◆ Task to carry out
Within the records below, find the line with "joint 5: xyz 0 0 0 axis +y" and the line with "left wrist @", then reproduce exactly those two lines and all lines between them, without any picture.

[Data excerpts]

■ ■ ■ ■ ■

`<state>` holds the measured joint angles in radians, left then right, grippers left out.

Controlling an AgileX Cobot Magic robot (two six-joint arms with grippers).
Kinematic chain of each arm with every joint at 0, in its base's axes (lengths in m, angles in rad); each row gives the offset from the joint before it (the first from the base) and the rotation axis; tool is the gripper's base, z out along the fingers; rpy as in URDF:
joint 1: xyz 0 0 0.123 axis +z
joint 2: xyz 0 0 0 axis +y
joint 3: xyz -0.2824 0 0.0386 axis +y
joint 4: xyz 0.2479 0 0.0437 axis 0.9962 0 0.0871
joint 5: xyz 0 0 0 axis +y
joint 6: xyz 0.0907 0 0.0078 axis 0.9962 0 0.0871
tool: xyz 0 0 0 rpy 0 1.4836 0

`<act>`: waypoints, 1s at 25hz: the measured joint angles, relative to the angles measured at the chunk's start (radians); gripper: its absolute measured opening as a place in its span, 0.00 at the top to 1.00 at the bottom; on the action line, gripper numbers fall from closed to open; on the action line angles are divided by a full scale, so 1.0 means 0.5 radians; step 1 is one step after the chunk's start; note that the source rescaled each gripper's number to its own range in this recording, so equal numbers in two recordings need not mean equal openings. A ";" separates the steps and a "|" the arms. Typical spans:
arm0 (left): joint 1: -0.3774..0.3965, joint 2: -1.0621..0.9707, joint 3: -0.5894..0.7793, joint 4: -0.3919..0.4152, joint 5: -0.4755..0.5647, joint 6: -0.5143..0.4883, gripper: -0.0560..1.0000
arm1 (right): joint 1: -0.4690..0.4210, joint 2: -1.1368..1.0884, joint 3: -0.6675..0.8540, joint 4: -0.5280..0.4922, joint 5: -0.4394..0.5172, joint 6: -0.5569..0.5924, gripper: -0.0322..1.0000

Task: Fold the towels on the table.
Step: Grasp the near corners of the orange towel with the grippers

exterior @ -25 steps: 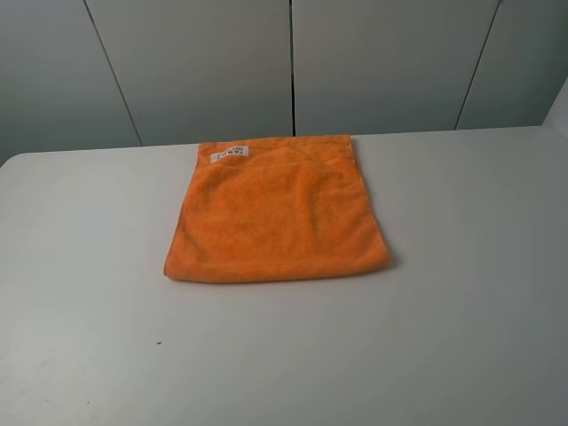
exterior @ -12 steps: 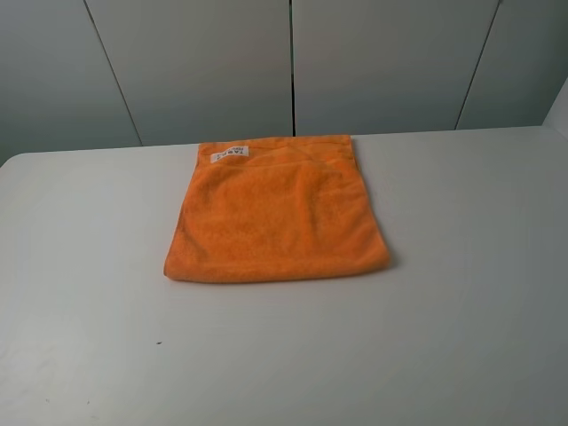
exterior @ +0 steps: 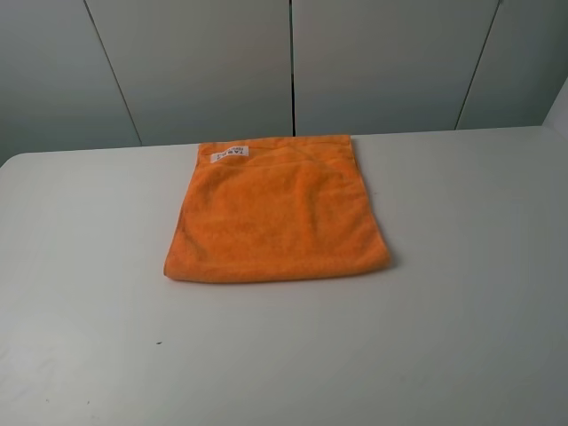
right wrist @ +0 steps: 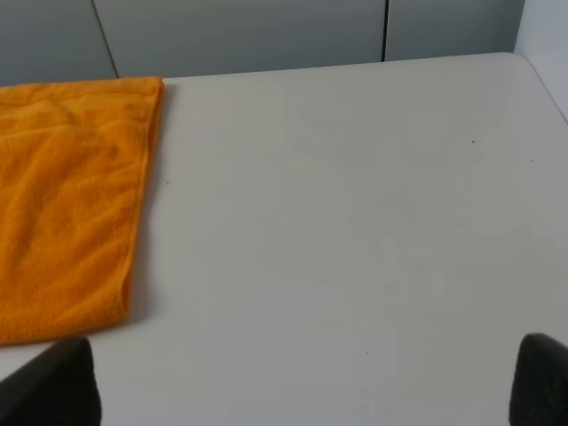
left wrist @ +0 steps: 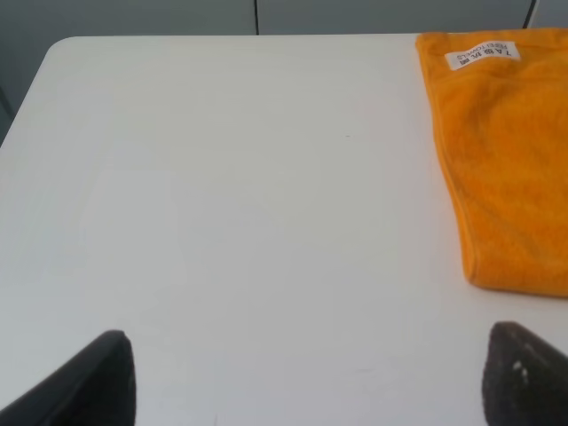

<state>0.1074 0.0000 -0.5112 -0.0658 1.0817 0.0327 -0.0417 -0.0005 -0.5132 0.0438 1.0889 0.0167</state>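
Observation:
The orange towel point(exterior: 278, 213) lies flat on the white table point(exterior: 461, 293), towards its far edge, with a white label point(exterior: 229, 153) at its far left corner. It also shows in the left wrist view point(left wrist: 510, 160) and the right wrist view point(right wrist: 67, 204). Neither gripper shows in the exterior high view. My left gripper point(left wrist: 306, 377) is open and empty above bare table, to the left of the towel. My right gripper point(right wrist: 306, 382) is open and empty above bare table, to the right of the towel.
Grey panelled walls point(exterior: 293, 62) stand behind the table's far edge. The table's rounded far left corner point(left wrist: 62, 49) shows in the left wrist view, its far right corner point(right wrist: 524, 62) in the right wrist view.

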 joint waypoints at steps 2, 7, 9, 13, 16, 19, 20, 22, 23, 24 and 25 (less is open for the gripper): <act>0.000 0.000 0.000 0.000 0.000 0.000 0.00 | 0.000 0.000 0.000 0.000 0.000 0.000 0.00; 0.000 0.000 0.000 0.000 0.000 -0.004 0.00 | 0.000 0.000 0.000 0.000 0.000 0.000 0.00; -0.020 0.000 0.000 0.000 0.000 -0.004 0.00 | 0.000 0.000 0.000 0.000 0.000 0.000 0.00; -0.024 0.023 -0.039 0.000 -0.070 0.004 0.00 | 0.000 0.000 0.000 0.047 0.000 0.000 0.00; -0.024 0.170 -0.097 0.000 -0.195 0.066 0.00 | 0.000 0.000 0.000 0.217 -0.030 0.004 0.00; -0.032 0.376 -0.137 -0.043 -0.357 0.145 0.00 | 0.000 0.000 0.000 0.247 -0.049 0.018 0.00; -0.035 0.463 -0.139 -0.087 -0.421 0.200 0.00 | 0.000 0.000 0.000 0.247 -0.052 0.022 0.00; -0.035 0.640 -0.143 -0.221 -0.523 0.358 0.00 | 0.000 0.014 0.000 0.252 -0.052 0.008 0.00; -0.035 0.748 -0.143 -0.313 -0.566 0.474 0.00 | 0.000 0.048 0.000 0.275 -0.052 -0.048 0.00; -0.035 0.866 -0.143 -0.415 -0.597 0.608 0.00 | 0.014 0.099 0.000 0.317 -0.052 -0.125 0.00; -0.035 0.974 -0.143 -0.514 -0.619 0.725 0.00 | 0.039 0.154 0.000 0.372 -0.057 -0.238 0.00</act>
<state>0.0898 0.4869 -0.5828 -0.3228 0.7723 0.3950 -0.0220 0.0766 -0.5132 0.2296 1.0603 -0.1020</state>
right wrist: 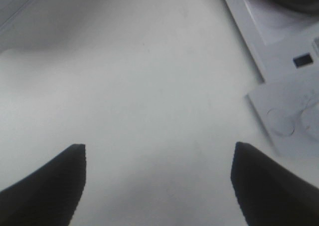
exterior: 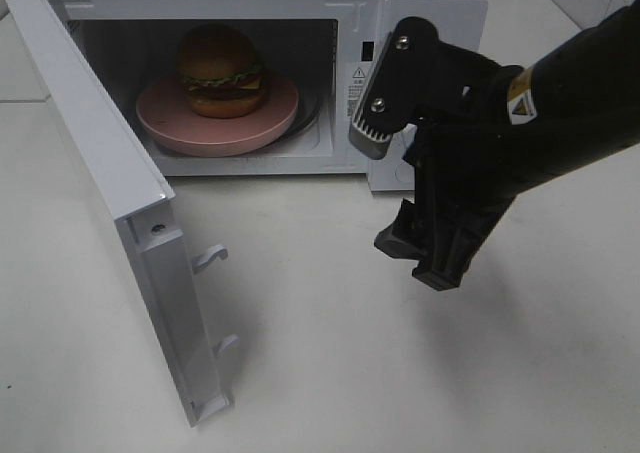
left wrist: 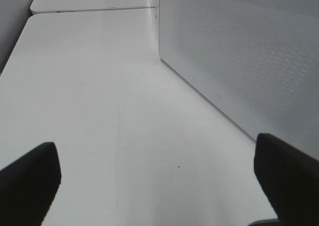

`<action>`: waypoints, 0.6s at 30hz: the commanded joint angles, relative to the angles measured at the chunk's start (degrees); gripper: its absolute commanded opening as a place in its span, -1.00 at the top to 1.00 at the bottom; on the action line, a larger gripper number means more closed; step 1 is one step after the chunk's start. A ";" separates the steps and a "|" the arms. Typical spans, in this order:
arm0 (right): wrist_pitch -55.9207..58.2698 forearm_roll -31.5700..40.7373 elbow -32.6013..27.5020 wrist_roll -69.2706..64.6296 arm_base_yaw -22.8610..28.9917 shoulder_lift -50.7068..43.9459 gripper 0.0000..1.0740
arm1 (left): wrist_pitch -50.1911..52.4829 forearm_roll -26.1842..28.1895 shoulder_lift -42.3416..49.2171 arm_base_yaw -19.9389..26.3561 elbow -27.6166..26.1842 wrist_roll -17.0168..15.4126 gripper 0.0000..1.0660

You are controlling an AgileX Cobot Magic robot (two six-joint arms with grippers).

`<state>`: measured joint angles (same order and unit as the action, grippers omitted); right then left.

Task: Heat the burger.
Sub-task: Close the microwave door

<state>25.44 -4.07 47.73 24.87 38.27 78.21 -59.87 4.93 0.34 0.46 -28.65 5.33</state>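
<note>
The burger sits on a round pink plate inside the open white microwave. My right gripper is open and empty, held above the table in front of the microwave's control panel, to the right of the cavity. In the right wrist view its two dark fingertips stand wide apart over bare table, with the microwave's front corner to one side. My left gripper is open and empty beside the outer face of the microwave door. It does not show in the exterior high view.
The microwave door swings out to the left towards the front, with two latch hooks on its edge. White table lies in front. A seam between table tops shows in the left wrist view.
</note>
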 commanded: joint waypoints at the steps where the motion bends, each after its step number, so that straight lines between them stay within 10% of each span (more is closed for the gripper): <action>1: 5.73 0.17 -0.29 -6.99 -0.17 -2.18 -0.42 | 0.46 0.46 1.38 0.06 0.17 -0.29 -0.84; 18: 38.67 0.17 -0.29 -25.61 -0.17 -15.30 -0.42 | 0.46 0.46 1.38 0.06 0.17 -0.29 -0.84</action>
<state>61.65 -4.01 47.73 0.00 38.27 64.11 -59.87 4.93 0.34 0.46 -28.65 5.33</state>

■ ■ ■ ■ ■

◆ Answer box
joint 5: xyz 0 0 0 axis +y
joint 6: xyz 0.0907 0 0.0078 axis 0.9962 0 0.0871
tool: xyz 0 0 0 rpy 0 1.4836 0

`<act>`: waypoints, 1s at 25hz: the measured joint angles, relative to the angles measured at the chunk's start (radians); gripper: its absolute measured opening as a place in its span, 0.00 at the top to 1.00 at the bottom; on the action line, gripper numbers fall from closed to open; on the action line angles are divided by a full scale, so 1.0 means 0.5 radians; step 1 is one step after the chunk's start; note that the source rescaled each gripper's number to its own range in this recording, so equal numbers in two recordings need not mean equal openings. A ";" separates the steps and a "|" the arms. Typical spans:
arm0 (left): joint 1: -0.3774..0.3965, joint 2: -1.0621..0.9707, joint 3: -0.5894..0.7793, joint 4: -0.3919..0.4152, joint 5: -0.4755..0.5647, joint 6: -0.5143..0.4883, gripper: -0.0560..1.0000
arm1 (right): joint 1: -0.4690..0.4210, joint 2: -1.1368..1.0884, joint 3: -0.6675..0.8540, joint 4: -0.5280..0.4922, joint 5: -0.4394..0.5172, joint 6: -0.5569..0.5924, gripper: -0.0322..1.0000

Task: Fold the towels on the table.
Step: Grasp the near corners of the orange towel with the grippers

exterior @ -25 steps: 
exterior @ -12 steps: 
exterior @ +0 steps: 
right wrist @ +0 steps: 
left wrist @ +0 steps: 

There is nothing more to the exercise.